DPR hanya perlu tahu konsep kerjasama, kemitraan, partnership bilateral maupun multilateral. Tidak pernah keluar arus oligarki global. Tidak. Itu kecerdasan mereka. Mengangkangi pasar sumberdaya alam dan ekonomi negara yang berpartner, adalah tujuan terbesar dibalik semua konsep itu.
Di atas semua itu, sistem pemerintahan presidensial menyodorkan presiden sebagai figur utama memegang dan memikul tangung jawab penyelenggaraan pemerintahan. Suka atau tidak, itulah sistem presidensial ini. Terlepas dari siapapun presidennya.
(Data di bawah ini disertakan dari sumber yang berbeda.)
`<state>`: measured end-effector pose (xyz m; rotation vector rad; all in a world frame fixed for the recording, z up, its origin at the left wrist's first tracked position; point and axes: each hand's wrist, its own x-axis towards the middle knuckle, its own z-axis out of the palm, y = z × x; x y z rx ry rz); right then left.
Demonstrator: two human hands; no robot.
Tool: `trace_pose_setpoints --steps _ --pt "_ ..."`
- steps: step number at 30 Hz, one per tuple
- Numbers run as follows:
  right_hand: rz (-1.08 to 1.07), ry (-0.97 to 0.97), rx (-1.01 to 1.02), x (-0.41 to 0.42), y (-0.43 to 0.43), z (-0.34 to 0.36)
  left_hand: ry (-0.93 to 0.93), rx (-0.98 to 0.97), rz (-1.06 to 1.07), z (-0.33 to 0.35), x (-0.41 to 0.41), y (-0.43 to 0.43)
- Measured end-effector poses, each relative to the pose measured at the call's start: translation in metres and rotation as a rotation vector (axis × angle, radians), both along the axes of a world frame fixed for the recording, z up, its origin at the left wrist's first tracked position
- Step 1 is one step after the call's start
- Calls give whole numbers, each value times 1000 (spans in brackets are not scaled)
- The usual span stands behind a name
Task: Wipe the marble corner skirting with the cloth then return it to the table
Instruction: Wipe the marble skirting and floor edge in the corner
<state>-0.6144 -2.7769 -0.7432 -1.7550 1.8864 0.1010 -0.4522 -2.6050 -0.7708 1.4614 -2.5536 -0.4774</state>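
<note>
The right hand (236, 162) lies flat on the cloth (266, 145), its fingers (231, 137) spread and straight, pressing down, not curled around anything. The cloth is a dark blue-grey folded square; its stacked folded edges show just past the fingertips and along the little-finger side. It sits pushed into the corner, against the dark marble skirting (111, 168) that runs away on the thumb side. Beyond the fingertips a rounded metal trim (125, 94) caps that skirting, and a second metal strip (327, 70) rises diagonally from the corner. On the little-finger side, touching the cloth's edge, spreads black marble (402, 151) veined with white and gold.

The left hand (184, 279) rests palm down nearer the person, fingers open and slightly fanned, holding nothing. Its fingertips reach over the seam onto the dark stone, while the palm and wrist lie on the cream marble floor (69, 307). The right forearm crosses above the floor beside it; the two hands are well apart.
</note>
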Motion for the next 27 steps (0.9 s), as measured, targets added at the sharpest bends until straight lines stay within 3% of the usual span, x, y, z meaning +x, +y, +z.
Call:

Tanggung jawab tunggal itu melekat pada personal presiden. Bukan pada wakil presiden. Ini menjadi sebab kajian tata negara untuk sistem presidensial menempatkan presiden, siapapun orangnya, pada episentrum setiap masalah pemerintahan. Itu pula sebabnya pemerintahan presidensial selalu diidentikan secara simbolis dengan nama presiden.
Apakah keluhuran budi dan nurani republik yang terdapat dalam Pancasila dan Pembukaan UUD 1945, menuntun dan memandu Pak Presiden dalam merespon KAMI? Hanya Presiden dan Allah Subhanahu Wata’ala yang tahu.
Menarik ditengah kemunculan KAMI, Ibu Sri Mulyani, menteri keuangan, dengan kalimatnya yang sangat halus menyajikan beberapa masalah dalam pemerintahan ini. Rendahnya serapan anggaran pemulihan corona dan ekonomi nasional, disebabkan antara lain sebagian menteri belum terlatih menyelenggarakan birokrasi.
Kenyataan itu jatuh tepat di atas kenyataan lain yang krusial. Kenyataan lain itu adalah adanya kebijakan yang berubah-ubah (Lihat CNNIndonesia, 19/8/2020). Bagi Ibu Menteri, ini tantangan. Apapun itu, sulit untuk tidak menilai kenyataan itu menggambarkan dengan tepat level kapasitas dan kompetensi pemerintahan ini. Jelas ini masalah.
Penulis adalah Pengajar HTN Universitas Khairun Ternate.